# A lovely write up on Denman



## Dobiegirl (30 November 2017)

https://www.racingpost.com/news/rp-sunday/golden-days-behind-him-peaceful-years-ahead/309530


----------



## AdorableAlice (30 November 2017)

Thank you for posting the link, what lovely words.  I was fencing judging when he team chased at the Worcestershire, never under estimate Miss Alexander's bravery riding Denman.  He was well named as 'The Tank'.


----------



## Dobiegirl (30 November 2017)

One brave lady for sure but she has got 2 fantastic replacements, the Barbers and PN obviously think highly of her and rightly so.


----------



## Alec Swan (30 November 2017)

All credit is due to the Barbers.  Had Kauto Star only had such owners.

Alec.


----------



## splashgirl45 (30 November 2017)

what a lovely write up,  also nice to see a little clip of alistair,    i always enjoyed his contribution to the racing....


----------



## Orangehorse (1 December 2017)

I loved Denman.  I always thought he was a better natural jumper than Kauto Star in their early days, although KS did learn and get better.
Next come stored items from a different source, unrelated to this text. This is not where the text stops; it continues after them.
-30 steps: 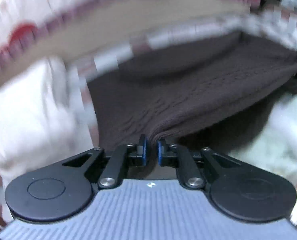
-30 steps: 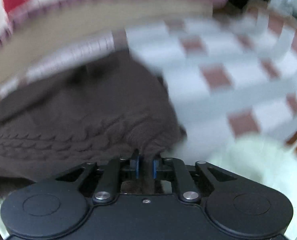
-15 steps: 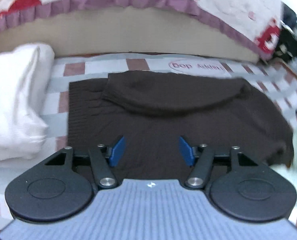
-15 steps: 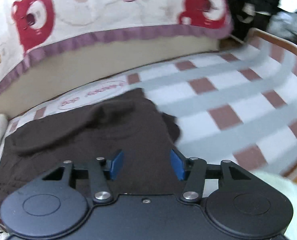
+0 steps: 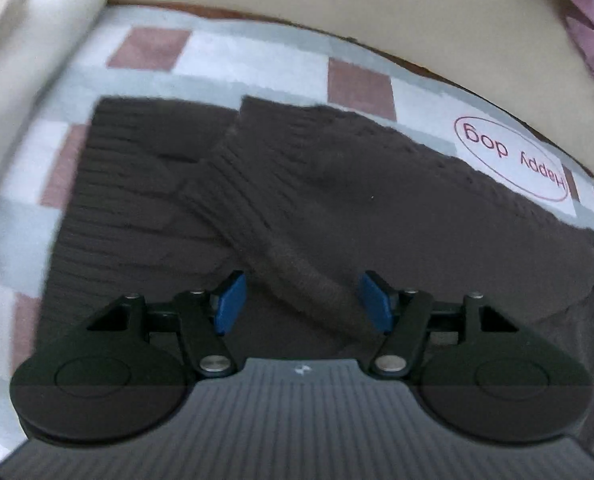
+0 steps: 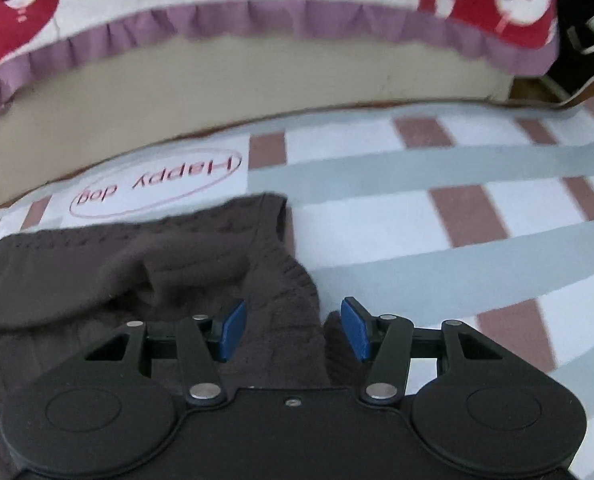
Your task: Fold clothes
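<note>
The dark brown knitted sweater (image 5: pixel 377 200) lies folded and flat on the checked mat (image 6: pixel 437 240), just in front of the oval "Happy dog" label (image 6: pixel 155 188), which makes a handy landmark: the sweater's far edge almost meets that label in both views. Its knit shows ribbing along the left hem and cable-like ridges, and a sleeve (image 5: pixel 281 216) with a ribbed cuff is laid slantwise across the body, running from the far side down toward the left gripper (image 5: pixel 302 303). That gripper's jaws are spread and opening further, the sleeve's lower part between the blue pads but not pinched. The right gripper (image 6: pixel 293 328) hangs over the sweater's corner on the side away from the label's left end; its jaws stand apart, a bulge of knit between the pads, not pressed. Beyond the label rises a beige bed side (image 6: pixel 257 80) under a frilled bedcover (image 6: pixel 217 20) with red prints. A white folded garment (image 5: pixel 25 48) sits left of the sweater. The sweater's near edge is hidden behind both gripper bodies, and its left part is cut off in the right view. Both views are softly blurred.
</note>
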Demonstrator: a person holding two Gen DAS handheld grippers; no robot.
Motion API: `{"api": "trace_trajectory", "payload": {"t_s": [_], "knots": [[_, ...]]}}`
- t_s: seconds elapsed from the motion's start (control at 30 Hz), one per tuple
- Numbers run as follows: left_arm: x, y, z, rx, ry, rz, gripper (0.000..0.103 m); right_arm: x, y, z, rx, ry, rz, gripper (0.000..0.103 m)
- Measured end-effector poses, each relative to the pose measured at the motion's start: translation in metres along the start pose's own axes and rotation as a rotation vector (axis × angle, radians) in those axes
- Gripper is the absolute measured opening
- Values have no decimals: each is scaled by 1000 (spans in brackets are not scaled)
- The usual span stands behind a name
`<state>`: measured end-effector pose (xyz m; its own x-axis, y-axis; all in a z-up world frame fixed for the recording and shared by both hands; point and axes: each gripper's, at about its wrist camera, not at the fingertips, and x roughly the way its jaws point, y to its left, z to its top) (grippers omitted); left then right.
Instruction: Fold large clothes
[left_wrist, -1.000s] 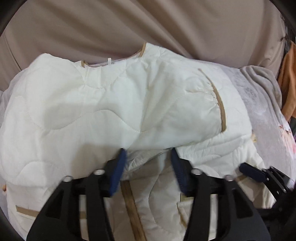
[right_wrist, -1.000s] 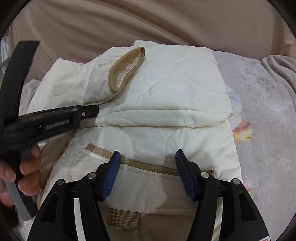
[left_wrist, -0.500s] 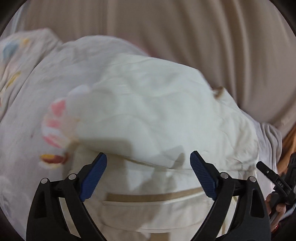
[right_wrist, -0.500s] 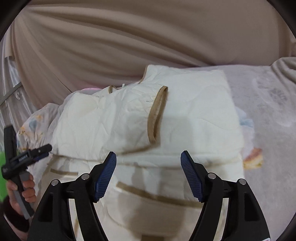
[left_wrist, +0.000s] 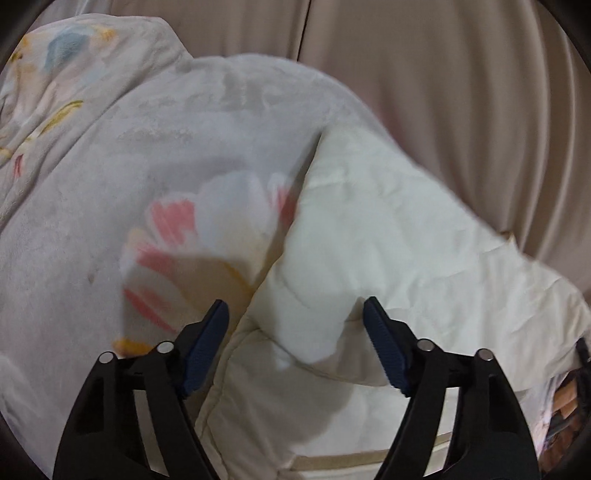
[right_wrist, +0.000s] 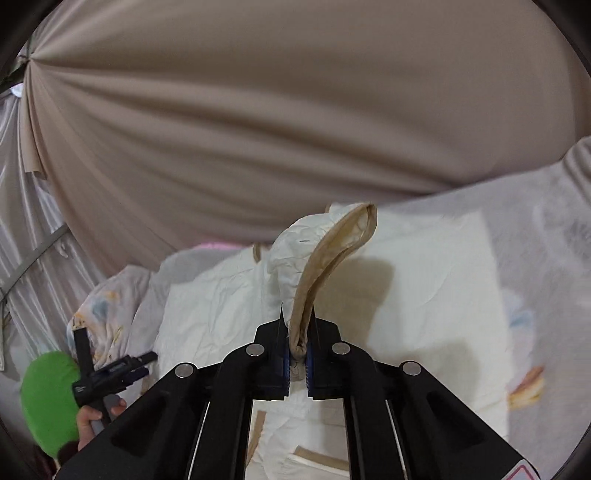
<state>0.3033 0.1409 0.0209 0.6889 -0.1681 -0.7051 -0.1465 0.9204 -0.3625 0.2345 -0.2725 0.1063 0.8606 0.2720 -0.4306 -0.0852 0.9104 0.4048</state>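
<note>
A cream quilted jacket (left_wrist: 388, 258) with tan trim lies partly folded on a flowered bed cover. My left gripper (left_wrist: 295, 332) is open, its blue pads either side of the jacket's left folded edge, holding nothing. My right gripper (right_wrist: 297, 358) is shut on the tan-trimmed sleeve cuff (right_wrist: 332, 258) and holds the sleeve lifted above the jacket body (right_wrist: 424, 295). The left gripper also shows in the right wrist view (right_wrist: 122, 369), held in a hand at the lower left.
The pale flowered bed cover (left_wrist: 129, 184) spreads to the left and also shows at right in the right wrist view (right_wrist: 546, 277). A beige curtain (right_wrist: 277, 110) hangs behind. A green object (right_wrist: 48, 398) is at the lower left.
My right gripper closed on the sleeve cuff and lifted it. My left gripper swung left to the jacket's left edge and narrowed its opening somewhat.
</note>
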Motion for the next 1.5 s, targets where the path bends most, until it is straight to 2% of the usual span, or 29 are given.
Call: {"api": "trace_trajectory", "payload": {"t_s": [0.07, 0.13, 0.17, 0.33, 0.47, 0.53, 0.6, 0.63, 0.7, 0.73, 0.8, 0.87, 0.93, 1.0, 1.07, 1.17, 1.33, 1.43, 1.47, 1.5], "knots": [[11, -1, -10, 25, 20, 17, 71, 14, -19, -8, 1, 48, -93, 6], [14, -1, -15, 30, 22, 12, 71, 60, -51, -31, 5, 229, -223, 5], [11, -1, -15, 31, 17, 19, 71, 72, -63, -41, 19, 269, -232, 3], [-21, -9, -17, 67, -21, 9, 69, 57, -65, -38, 50, 192, -189, 5], [-3, -22, -23, 168, -5, 94, 70, 65, -84, -46, 94, 224, -179, 3], [5, -17, -28, 166, -20, 116, 71, 58, -83, -45, 122, 225, -171, 7], [5, -12, -32, 136, -27, 101, 72, 41, -80, -41, 147, 199, -206, 20], [5, -10, -33, 129, -28, 99, 72, 31, -75, -36, 141, 160, -241, 24], [7, -6, -33, 108, -25, 89, 75, 14, -52, -22, 65, 88, -277, 24], [7, -4, -33, 97, -23, 81, 75, 13, -36, -13, 16, 70, -257, 24], [7, -3, -33, 81, -24, 67, 76, 23, 6, 2, -88, 89, -161, 25], [7, 0, -33, 68, -25, 56, 76, 52, 54, 12, -185, 147, -28, 25], [7, 1, -33, 58, -28, 51, 76, 89, 94, 13, -244, 197, 49, 25], [7, 1, -34, 57, -31, 50, 76, 129, 125, 11, -270, 243, 88, 17], [7, 2, -34, 53, -32, 48, 76, 174, 155, 8, -272, 300, 126, 15], [7, 1, -34, 49, -34, 46, 76, 220, 189, -2, -307, 345, 146, 15], [6, 2, -34, 46, -36, 44, 76, 279, 218, -26, -356, 421, 159, 14], [6, 3, -34, 45, -38, 40, 77, 311, 218, -33, -399, 439, 108, 5], [6, 4, -34, 43, -38, 37, 77, 320, 211, -30, -379, 444, 80, 0], [6, 4, -33, 43, -37, 36, 77, 325, 202, -25, -334, 439, 50, 0]]}}
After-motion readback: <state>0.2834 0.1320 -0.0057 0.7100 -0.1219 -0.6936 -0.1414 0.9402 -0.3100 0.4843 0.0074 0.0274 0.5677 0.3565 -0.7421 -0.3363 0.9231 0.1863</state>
It is great that Denman had a lovely second career and now a peaceful retirement.


----------



## Snowfilly (1 December 2017)

Denman was always my favourite; a better jumper and the heart of a lion. I loved following his second career and happy to hear he's got a peaceful retirement.

That all horses could be as well loved as he's been!


----------



## KautoStar1 (4 December 2017)

Lovely piece about the old boy.  good to hear he's living the life and enjoying it.


----------